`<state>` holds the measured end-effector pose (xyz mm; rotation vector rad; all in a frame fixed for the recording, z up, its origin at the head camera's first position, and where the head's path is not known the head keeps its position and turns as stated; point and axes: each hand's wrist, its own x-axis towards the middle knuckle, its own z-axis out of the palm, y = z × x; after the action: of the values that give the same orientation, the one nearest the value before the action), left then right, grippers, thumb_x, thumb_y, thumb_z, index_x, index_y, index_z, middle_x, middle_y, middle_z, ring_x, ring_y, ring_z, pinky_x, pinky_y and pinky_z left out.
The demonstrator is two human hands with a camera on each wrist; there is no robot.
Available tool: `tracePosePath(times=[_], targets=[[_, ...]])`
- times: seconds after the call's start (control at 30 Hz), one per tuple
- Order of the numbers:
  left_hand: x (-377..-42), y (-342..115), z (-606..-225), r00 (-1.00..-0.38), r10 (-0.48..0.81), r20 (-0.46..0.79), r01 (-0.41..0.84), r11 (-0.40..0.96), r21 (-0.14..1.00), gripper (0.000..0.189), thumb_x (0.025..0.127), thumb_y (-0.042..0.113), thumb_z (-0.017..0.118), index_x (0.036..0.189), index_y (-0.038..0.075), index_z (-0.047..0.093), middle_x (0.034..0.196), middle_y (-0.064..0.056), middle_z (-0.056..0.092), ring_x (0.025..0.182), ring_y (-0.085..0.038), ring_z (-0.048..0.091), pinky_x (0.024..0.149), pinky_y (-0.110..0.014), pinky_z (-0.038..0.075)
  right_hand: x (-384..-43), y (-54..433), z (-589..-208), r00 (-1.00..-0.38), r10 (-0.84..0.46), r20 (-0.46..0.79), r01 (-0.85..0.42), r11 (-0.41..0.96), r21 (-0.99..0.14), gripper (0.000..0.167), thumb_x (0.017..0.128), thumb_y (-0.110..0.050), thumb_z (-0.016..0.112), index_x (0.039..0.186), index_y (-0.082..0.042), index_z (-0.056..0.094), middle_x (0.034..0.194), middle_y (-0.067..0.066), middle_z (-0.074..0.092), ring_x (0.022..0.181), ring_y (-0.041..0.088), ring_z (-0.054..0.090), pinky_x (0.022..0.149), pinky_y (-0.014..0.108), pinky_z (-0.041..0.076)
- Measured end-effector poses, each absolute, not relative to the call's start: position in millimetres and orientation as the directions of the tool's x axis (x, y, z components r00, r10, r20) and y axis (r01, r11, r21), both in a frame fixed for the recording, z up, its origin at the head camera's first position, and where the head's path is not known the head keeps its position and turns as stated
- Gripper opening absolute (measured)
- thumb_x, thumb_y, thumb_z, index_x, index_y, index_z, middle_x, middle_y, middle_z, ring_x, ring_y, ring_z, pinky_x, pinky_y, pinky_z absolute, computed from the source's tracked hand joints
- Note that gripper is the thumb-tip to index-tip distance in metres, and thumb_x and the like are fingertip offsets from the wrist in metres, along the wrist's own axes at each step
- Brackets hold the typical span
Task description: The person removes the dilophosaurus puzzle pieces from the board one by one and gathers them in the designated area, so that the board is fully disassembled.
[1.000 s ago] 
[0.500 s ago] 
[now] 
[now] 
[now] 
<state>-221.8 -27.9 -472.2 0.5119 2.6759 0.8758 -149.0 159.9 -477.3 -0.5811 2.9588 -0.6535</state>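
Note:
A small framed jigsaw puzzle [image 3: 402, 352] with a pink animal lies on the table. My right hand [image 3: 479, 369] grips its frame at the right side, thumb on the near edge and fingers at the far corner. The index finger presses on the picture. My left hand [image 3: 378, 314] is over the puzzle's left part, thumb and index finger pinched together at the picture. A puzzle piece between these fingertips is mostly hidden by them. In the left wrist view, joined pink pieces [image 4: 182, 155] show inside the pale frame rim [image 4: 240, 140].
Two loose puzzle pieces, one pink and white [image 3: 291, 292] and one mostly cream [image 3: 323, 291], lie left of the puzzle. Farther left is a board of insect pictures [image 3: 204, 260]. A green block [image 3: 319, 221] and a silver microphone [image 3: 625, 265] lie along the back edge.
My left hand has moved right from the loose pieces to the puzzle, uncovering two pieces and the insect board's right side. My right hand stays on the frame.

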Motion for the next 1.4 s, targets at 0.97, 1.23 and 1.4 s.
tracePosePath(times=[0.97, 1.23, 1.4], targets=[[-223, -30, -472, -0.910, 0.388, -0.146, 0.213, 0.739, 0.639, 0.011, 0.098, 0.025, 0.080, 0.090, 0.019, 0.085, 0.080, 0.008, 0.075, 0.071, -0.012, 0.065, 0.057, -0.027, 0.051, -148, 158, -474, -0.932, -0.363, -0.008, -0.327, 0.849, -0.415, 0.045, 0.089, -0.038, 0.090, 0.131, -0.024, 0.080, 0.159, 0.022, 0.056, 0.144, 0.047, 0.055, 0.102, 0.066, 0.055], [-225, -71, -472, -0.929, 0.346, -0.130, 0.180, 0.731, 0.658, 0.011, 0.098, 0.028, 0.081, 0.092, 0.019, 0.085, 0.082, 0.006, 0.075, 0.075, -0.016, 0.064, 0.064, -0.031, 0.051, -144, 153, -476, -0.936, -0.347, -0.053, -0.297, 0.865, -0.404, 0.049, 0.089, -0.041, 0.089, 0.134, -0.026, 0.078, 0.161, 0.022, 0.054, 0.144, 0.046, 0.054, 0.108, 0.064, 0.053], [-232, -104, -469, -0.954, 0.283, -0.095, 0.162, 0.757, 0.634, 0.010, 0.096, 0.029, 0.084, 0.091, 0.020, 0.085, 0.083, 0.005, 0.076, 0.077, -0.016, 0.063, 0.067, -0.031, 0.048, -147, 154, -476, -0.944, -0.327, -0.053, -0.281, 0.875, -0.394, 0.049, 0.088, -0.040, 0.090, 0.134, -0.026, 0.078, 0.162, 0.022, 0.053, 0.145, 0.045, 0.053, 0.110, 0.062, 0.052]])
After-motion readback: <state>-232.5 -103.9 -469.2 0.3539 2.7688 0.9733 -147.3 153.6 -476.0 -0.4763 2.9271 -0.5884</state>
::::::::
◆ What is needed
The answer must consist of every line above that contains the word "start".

◆ Response for this exercise
- times: seconds after the call's start (control at 30 Hz), one per tuple
- Measured end-effector poses, each absolute, not relative to the call's start: position in millimetres and orientation as the directions of the tool's x axis (x, y, z components r00, r10, r20) and y axis (r01, r11, r21), both in a frame fixed for the recording, z up, its origin at the head camera's first position, and where the head's path is not known the head keeps its position and turns as stated

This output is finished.